Primer sequences used in the experiments.

Primers	Sequences (5′ 3′)	Experiments
cdfullCHC-F	GGGGTACCATGACACAGGCGTTACCC	Full length PmCHC coding region
cdfullCHC-R	GGAATTCCATATGTTACATGCTGTAGCCTTG	Full length PmCHC coding region
walkCHC-F1	TGTATTCTTCCCACCAGAGGC	Sequencing primers
walkCHC-F2	ACGTCTGCCAGTTGTTGTGG	Sequencing primers
walkCHC-R1	CCTTGAAGTGTGACTCTCGCC	Sequencing primers
mjCHC-F	AGTGCTTTGCTGAAACTGGTC	Partial PmCHC cDNA region
mjCHC-R	CATGAATACGAGATTCCAGCCXbaI	Partial PmCHC cDNA region
sCHC-F1	GCTCTAGACGAAATGTAATGCGTGTCKpnI	dsRNA-PmCHC construction
lpCHC-R1	GGGGTACCCTATCTGCACTACAATCTGTAGEcoRI	dsRNA-PmCHC construction
asCHC-F2	GGAATTCCGAAATGTAATGCGTGTCKpnI	dsRNA-PmCHC construction
asCHC-R2	GGGGTACCGACCAACCATTCTGGGTT	dsRNA-PmCHC construction
PmCHC-F	CTTCTCCCAAGAACCAGAGGTGCAC	Detection of PmCHC mRNA
PmCHC-R	ATTCCTCTTCTCCACCTCTTCCACC	Detection of PmCHC mRNA
PRT-oligo dT	CCGGAATTCAAGCTTCTAGAGGATCC(T)16	Reverse transcription
YHV(hel)-F	CAAGGACCACCTGGTACCGGTAAGAC	Detection of YHV mRNA
YHV(hel)-R	GCGGAAACGACTGACGGCTACATTCAC	Detection of YHV mRNA
PmActin-F	GACTCGTACGTGGGCGACGAGG	Detection of PmActin mRNA
PmActin-R	AGCAGCGGTGGTCATCTCCTGCTC	Detection of PmActin mRNA
qYHV-F	ATCATCAGCTCACAGGCAAGTTCC	Real time PCR
qYHV-R	GGGTCTAAATGGAGCTGGAAGACC	Real time PCR
EF-1α-F	GAACTGCTGACCAAGATCGACAGG	Real time PCR
EF-1α-R	GAGCATACTGTTGGAAGGTCTCCA	Real time PCR

Sequence analysis

The nucleotide sequence analysis was performed with BLASTN (http://blast.ncbi.nlm.nih.gov). The deduced amino acid sequence of PmCHC was used to search the NCBI database (http://www.ncbi.nlm.nih.gov/Structure/cdd/wrpsb.cgi) to predict the conserved domains. Predictions of molecular weight and isoelectric point (pI) of the protein were performed by Expert Protein Analysis System (www.expasy.org). Sequences of proteins from several organisms were obtained from GenBank database. Multiple amino acid sequence alignments were performed by VectorNTI program (Invitrogen). Phylogenetic analysis (http://www.phylogeny.fr/version2_cgi/phylogeny.cgi) was based on the neighbor-joining method (Dereeper et al., 2008, Dereeper et al., 2010).

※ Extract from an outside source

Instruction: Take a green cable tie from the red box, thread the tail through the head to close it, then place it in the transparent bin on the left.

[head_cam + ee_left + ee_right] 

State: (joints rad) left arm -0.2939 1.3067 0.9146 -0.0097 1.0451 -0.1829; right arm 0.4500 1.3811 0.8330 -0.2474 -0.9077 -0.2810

Construction of the recombinant plasmid expressing dsRNA-PmCHC

Recombinant plasmid containing stem-loop of dsRNA was constructed in pGEM-3Zf + (Promega) and pET-17b (Novagen) vectors. Sense-loop region of the dsRNA was amplified from the first-strand cDNA by specific primers, sCHC-F1 and lpCHC-R1 (Table 1). The antisense region was amplified by asCHC-F2 and asCHC-R2 (Table 1). Both PCR fragments were gel-purified and subjected to restriction enzyme digestion. The purified fragment of the sense-loop was cloned into the linearized fragment of pGEM-3Zf + (digested by XbaI and KpnI). Then, this recombinant plasmid containing the sense-loop region of PmCHC was digested by KpnI and EcoRI and ligated with KpnI and EcoRI digested antisense fragment. The recombinant plasmid containing sense-loop-antisense fragments of PmCHC (pGEM-3Zf +-PmCHC) was obtained. Then, the sense-loop-antisense fragment of PmCHC was subcloned into pET-17b vector at XbaI and EcoRI sites to construct recombinant plasmid pET17b-PmCHC which was used for dsRNA production by in vivo bacterial expression.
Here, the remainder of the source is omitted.